Directions.
Starting at the line that holds "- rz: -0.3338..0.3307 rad" and stopping at the line that holds "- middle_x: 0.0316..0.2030", restate the records below word for word, with both of those lines included.

Supplied entries.
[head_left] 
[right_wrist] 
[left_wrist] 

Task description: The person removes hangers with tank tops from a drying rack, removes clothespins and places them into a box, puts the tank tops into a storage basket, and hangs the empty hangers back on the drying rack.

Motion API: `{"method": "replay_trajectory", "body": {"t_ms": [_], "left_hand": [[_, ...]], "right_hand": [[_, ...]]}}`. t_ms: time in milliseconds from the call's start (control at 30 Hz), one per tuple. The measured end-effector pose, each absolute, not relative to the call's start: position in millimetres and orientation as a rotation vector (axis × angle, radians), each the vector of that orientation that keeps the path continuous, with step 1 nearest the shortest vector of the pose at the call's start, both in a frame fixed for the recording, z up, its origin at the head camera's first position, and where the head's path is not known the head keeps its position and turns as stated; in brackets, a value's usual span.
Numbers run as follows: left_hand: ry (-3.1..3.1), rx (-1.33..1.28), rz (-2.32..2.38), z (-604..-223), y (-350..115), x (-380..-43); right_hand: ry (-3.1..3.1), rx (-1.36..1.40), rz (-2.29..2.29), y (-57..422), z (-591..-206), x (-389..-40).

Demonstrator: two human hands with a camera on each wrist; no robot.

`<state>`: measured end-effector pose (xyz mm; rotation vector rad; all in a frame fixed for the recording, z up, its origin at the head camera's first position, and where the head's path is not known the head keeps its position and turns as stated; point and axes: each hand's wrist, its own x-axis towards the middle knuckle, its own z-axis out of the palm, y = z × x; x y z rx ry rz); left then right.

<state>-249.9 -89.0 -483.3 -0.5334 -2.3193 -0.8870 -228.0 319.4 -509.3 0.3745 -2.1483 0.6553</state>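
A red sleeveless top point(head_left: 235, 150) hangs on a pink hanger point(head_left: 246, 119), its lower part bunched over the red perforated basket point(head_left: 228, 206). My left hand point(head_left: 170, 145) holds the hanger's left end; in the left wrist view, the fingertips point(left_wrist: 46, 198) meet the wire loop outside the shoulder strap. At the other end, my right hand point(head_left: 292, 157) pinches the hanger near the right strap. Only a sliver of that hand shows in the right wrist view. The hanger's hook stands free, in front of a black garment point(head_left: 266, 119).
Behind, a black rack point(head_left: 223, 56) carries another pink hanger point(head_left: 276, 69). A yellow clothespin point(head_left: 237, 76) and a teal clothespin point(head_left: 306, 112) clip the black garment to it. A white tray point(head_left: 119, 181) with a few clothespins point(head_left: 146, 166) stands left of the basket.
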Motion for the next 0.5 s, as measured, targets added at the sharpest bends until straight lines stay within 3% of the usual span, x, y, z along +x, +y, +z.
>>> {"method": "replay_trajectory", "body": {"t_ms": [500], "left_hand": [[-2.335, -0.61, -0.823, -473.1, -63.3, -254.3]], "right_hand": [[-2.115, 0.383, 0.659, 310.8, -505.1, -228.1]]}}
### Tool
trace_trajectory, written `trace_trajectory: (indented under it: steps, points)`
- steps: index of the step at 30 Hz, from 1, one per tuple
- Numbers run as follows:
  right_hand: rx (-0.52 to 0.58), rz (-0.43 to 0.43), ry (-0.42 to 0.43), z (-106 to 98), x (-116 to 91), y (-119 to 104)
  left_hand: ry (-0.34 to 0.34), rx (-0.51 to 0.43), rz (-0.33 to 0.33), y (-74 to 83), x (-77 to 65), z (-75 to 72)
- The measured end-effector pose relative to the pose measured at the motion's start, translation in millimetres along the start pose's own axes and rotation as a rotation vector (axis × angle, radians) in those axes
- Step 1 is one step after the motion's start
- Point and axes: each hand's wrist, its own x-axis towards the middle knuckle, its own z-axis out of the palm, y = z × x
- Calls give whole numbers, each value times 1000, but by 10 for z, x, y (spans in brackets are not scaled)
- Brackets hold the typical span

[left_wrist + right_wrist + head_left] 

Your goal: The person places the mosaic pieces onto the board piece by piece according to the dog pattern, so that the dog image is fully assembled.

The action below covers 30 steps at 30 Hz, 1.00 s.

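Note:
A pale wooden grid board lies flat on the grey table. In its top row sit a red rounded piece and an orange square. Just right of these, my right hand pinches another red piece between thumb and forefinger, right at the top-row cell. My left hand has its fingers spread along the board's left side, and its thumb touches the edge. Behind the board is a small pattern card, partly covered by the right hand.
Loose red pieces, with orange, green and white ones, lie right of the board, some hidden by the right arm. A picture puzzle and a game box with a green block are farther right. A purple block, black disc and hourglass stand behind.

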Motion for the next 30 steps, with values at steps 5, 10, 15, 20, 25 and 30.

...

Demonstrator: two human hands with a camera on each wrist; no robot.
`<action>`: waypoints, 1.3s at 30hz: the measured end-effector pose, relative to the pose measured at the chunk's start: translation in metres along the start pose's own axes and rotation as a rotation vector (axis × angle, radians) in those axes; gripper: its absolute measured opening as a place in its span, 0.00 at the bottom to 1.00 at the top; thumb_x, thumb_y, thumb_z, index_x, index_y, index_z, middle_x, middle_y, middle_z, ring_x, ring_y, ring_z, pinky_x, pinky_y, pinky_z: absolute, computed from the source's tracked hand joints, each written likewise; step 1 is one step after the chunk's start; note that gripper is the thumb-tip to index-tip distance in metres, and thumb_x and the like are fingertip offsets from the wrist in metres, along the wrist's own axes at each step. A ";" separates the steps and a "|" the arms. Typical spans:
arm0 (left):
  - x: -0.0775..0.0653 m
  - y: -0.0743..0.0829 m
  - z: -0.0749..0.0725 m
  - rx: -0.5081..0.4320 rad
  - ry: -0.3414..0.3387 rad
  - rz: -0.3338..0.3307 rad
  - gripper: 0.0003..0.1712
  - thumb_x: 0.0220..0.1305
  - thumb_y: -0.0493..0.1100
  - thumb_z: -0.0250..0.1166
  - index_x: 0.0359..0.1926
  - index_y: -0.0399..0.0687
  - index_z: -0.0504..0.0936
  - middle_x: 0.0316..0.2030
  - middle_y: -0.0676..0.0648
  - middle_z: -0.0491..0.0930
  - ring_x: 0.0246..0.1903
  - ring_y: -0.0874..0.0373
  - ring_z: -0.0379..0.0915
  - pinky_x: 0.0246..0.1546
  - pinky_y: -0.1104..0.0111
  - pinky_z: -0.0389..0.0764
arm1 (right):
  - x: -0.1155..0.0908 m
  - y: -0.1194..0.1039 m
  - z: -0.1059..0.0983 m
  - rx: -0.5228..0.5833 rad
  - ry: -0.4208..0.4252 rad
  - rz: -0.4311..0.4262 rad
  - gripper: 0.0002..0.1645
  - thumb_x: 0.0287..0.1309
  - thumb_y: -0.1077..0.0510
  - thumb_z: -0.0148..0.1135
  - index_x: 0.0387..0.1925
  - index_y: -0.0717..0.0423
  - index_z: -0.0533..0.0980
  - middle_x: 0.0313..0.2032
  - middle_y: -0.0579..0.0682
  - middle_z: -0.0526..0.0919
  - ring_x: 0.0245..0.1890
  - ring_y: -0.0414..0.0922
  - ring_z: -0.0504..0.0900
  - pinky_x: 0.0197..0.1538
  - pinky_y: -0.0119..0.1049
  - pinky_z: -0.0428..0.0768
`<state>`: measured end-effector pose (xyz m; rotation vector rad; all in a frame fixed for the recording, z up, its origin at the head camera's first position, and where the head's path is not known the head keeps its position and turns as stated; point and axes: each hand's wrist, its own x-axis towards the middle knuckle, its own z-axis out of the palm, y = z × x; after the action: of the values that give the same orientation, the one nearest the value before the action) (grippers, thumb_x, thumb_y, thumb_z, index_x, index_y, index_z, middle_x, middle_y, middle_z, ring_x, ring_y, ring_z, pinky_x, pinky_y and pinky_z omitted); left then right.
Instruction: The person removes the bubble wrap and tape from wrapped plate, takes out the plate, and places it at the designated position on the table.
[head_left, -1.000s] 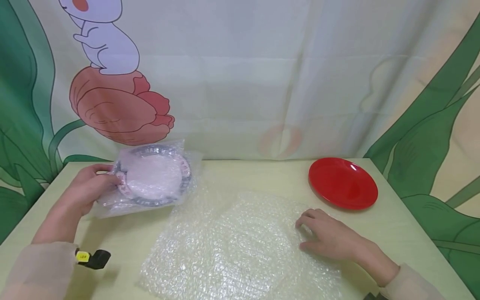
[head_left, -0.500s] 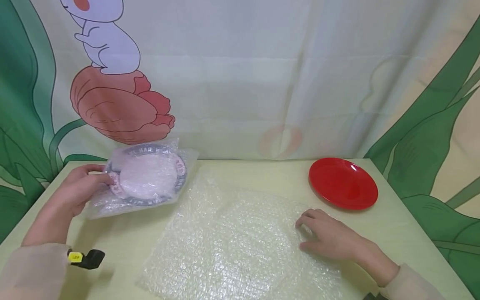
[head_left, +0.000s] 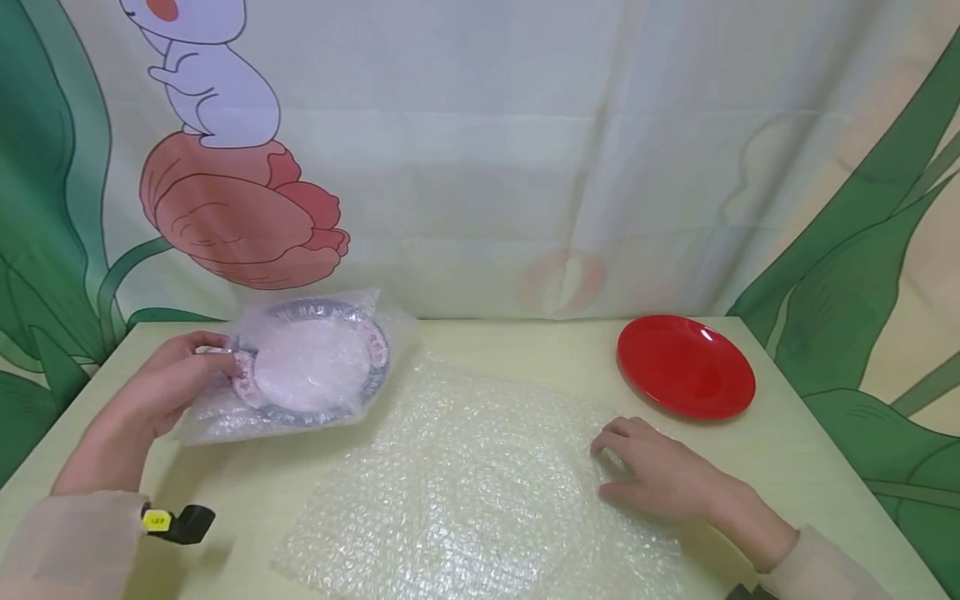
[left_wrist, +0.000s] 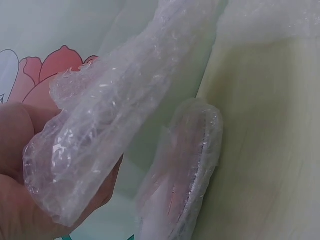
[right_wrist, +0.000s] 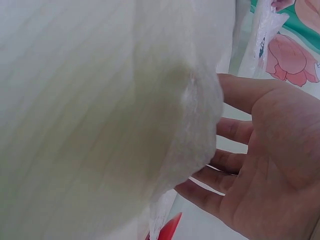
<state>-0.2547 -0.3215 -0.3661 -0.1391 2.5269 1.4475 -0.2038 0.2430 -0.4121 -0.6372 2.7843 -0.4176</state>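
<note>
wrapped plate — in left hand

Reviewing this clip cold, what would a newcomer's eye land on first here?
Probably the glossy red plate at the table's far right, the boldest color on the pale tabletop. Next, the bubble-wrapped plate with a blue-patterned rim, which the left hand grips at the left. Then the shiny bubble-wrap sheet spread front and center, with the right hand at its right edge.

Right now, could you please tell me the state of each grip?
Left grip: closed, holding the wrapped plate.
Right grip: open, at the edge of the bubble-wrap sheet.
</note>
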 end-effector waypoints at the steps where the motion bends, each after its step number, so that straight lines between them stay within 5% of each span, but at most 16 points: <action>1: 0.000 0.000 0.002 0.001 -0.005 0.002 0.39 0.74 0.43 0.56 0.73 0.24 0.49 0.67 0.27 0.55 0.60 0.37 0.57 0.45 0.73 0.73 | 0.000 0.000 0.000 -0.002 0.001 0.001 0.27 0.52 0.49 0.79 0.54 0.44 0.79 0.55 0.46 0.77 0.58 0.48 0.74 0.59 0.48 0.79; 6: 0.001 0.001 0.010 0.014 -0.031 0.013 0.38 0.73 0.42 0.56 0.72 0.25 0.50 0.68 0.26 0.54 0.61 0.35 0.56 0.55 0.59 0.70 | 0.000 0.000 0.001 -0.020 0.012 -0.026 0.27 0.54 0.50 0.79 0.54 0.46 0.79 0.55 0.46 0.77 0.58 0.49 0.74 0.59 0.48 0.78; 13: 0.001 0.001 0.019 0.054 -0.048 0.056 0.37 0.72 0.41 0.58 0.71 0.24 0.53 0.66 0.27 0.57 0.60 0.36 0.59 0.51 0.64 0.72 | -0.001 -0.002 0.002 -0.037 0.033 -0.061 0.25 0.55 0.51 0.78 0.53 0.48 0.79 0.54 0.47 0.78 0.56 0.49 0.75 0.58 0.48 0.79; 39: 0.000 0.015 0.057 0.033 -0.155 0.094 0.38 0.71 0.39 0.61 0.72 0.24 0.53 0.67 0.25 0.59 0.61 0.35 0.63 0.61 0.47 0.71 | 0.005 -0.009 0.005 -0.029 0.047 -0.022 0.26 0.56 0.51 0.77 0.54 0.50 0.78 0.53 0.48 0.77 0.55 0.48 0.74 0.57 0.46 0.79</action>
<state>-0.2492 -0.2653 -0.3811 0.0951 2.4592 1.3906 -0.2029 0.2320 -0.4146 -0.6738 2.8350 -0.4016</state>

Result.
  - rz: -0.3338..0.3307 rad
  - gripper: 0.0003..0.1712
  - thumb_x: 0.0220..0.1305
  - thumb_y: -0.0493..0.1100
  - thumb_z: -0.0250..0.1166
  - index_x: 0.0359..0.1926
  - index_y: -0.0399..0.0687
  - index_z: -0.0504..0.0936
  - middle_x: 0.0316..0.2030

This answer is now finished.